While the shock scenarios outlined in Table 3 are incomplete for the reasons mentioned above, they do highlight that the impacts of a short-lived crisis would be considerably less damaging than one that extends through the peak season beginning later in the year—particularly for countries with large seasonal variations. In this context, results of our simulation of a high-impact scenario of a 75 percent reduction in tourism arrivals over the last three quarters of the year suggests that real output could fall relative to the pre-crisis baseline expectation by over 10 percentage points of real GDP in the case of The Bahamas, and by appreciable magnitudes also for Barbados and Jamaica. Note that applying these same shock scenarios to the WTTC’s estimates for the total contribution of tourism to each country’s economic output (see Table 1, above) would result in larger impacts.5 Countries that are less dependent on tourism would be less affected across the range of scenarios, though other channels not simulated here could also have large effects.
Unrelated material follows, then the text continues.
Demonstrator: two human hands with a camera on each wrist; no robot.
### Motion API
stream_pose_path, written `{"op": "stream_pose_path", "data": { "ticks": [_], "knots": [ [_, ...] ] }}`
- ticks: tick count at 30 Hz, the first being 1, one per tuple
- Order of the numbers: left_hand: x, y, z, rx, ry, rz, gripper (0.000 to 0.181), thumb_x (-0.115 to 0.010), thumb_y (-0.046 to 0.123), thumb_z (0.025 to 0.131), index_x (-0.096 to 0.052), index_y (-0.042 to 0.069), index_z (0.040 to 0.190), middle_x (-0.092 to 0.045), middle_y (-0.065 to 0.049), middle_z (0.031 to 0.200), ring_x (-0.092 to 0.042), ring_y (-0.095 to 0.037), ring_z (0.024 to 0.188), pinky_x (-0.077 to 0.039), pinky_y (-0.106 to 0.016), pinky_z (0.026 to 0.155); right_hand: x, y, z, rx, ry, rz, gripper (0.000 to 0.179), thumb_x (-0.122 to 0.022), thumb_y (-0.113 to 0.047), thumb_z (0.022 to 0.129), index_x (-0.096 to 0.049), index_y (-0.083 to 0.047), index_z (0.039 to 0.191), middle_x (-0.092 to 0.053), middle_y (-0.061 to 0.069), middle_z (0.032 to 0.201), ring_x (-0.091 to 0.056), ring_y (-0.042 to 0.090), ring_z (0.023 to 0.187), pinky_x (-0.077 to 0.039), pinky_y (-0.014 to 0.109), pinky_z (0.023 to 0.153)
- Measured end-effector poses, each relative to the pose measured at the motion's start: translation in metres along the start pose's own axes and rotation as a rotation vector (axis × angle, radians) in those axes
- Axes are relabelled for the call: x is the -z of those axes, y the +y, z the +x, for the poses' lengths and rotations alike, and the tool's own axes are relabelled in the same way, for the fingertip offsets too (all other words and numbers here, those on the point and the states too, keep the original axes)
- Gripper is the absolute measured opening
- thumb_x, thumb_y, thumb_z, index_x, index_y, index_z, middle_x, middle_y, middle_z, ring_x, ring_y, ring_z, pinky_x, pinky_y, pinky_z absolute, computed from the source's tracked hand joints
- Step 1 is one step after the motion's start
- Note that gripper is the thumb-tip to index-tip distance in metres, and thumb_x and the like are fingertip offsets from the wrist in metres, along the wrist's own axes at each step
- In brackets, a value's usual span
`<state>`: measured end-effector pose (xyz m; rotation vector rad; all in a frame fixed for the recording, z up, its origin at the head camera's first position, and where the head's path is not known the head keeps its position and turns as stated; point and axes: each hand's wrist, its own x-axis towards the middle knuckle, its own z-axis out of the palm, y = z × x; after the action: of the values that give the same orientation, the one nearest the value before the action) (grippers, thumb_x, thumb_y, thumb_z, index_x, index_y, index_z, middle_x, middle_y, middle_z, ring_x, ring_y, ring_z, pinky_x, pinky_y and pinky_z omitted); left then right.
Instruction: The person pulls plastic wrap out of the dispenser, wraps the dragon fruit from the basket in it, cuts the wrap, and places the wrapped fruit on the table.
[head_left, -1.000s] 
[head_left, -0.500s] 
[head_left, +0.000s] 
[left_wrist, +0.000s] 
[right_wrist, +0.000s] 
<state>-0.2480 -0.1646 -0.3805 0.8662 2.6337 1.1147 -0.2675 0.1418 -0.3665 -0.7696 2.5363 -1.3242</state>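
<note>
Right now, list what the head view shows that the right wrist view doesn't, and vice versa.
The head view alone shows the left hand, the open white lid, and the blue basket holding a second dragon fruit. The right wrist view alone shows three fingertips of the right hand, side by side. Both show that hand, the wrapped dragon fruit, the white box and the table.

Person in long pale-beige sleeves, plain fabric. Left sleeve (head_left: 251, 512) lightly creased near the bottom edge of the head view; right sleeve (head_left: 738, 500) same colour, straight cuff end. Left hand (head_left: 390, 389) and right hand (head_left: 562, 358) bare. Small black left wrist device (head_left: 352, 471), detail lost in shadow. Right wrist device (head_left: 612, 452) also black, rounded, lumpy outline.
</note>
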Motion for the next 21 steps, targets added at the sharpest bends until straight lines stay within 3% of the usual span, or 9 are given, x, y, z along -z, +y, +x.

Shocks to Commodity-Dependent Economies
The three most significant commodities in the region are oil and natural gas for Trinidad and Tobago and now Guyana, and gold for Suriname and Guyana. The downward trajectory in oil and gas prices will hurt those commodity exporters, but it can help commodity importers—providing some relief to the countries negatively affected by the tourism crisis (Figure 3). Gold is highly volatile, but there is a tendency for its price to remain strong during times of financial turbulence. The evolution of these commodity prices will have an important impact on the external accounts of the Caribbean countries. Aluminum prices are also on a downward trajectory, which is relevant for Jamaica as it represents the largest merchandise export.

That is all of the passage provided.